Jika Objek Wisata Hanya Sediakan Spot Selfie, Wisatawan Tidak Akan Kembali

Warga berekspresi dan berfoto saat Uji Coba Semi Pedestrian Jalan Malioboro di Jalan Malioboro, Jogja, Selasa (18/6). - Harian Jogja/ Gigih M. Hanafi
29 Juni 2019 07:37 WIB Kusnul Isti Qomah Jogja Share :

Harianjogja.com, JOGJA-- Semakin berkembangnya destinasi wisata di luar DIY membuat kunjungan wisatawan semakin terpecah. Untuk tetap bisa bersaing, destinasi wisata DIY perlu memperkaya atraksi.

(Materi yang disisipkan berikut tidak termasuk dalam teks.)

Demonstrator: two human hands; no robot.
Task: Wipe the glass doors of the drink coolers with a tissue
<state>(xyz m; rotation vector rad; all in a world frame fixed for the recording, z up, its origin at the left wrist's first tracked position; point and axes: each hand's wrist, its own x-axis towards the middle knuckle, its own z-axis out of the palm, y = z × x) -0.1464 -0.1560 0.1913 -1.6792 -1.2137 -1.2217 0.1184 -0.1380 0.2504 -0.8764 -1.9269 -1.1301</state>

Kepala Dinas Pariwisata DIY Singgih Raharja mengatakan hal ini tercermin pada masa libur Lebaran. Ia mengungkapkan pada libur Lebaran ada beberapa destinasi yang mengalami kenaikan kunjungan wisatawan dan ada yang mengalami penurunan. Hal ini terkait dengan tren para wisatawan yang datang ke DIY.

"Tren ini maksudnya soal atraksi di setiap destinasi wisata. Kalau lokasi wisata hanya menyediakan spot selfie tanpa ada penambahan atraksi, maka wisatawan tidak akan kembali lagi. Ini yang perlu didorong bagaimana wisatawan itu pingin datang lagi dan lagi," tutur dia kepada wartawan di Kompleks Kepatihan, Jogja, Kamis (27/6/2019).

Ia mengungkapkan kenaikan kunjungan wisata juga tidak signifikan. Dibandingkan tahun lalu, jumlah wisatawan hanya naik sekitar 5%. Kenaikan yang tidak begitu banyak ini dipicu beberapa hal. Selain perubahan tren, juga dipengaruhi faktor mahalnya tiket pesawata dan maraknya pengembangan destinasi di luar DIY.

"Ini yang harus kita ambil strategi, bagaimana kita bidik pangsa pasar yang tepat. Untuk kunjungan domestik memang masih bagus. Daya tarik DIY masih tinggi," kata dia.

Singgih mengungkapkan sektor pariwisata menyumbang lebih dari Rp7 miliar selama masa libur Lebaran. "Jumlah libur setelah Lebaran tahun ini lebih sedikit dari tahun lalu. Tahun lalu kalau tidak salah enam hari, tahun ini empat hari. Ini juga pengaruh," jelas dia.

Ia menyebutkan Kota Jogja masih menjadi penyumbang PAD terbanyak. Dan destinasi wisata paling banyak dikunjungi masih berada di Parangtritis.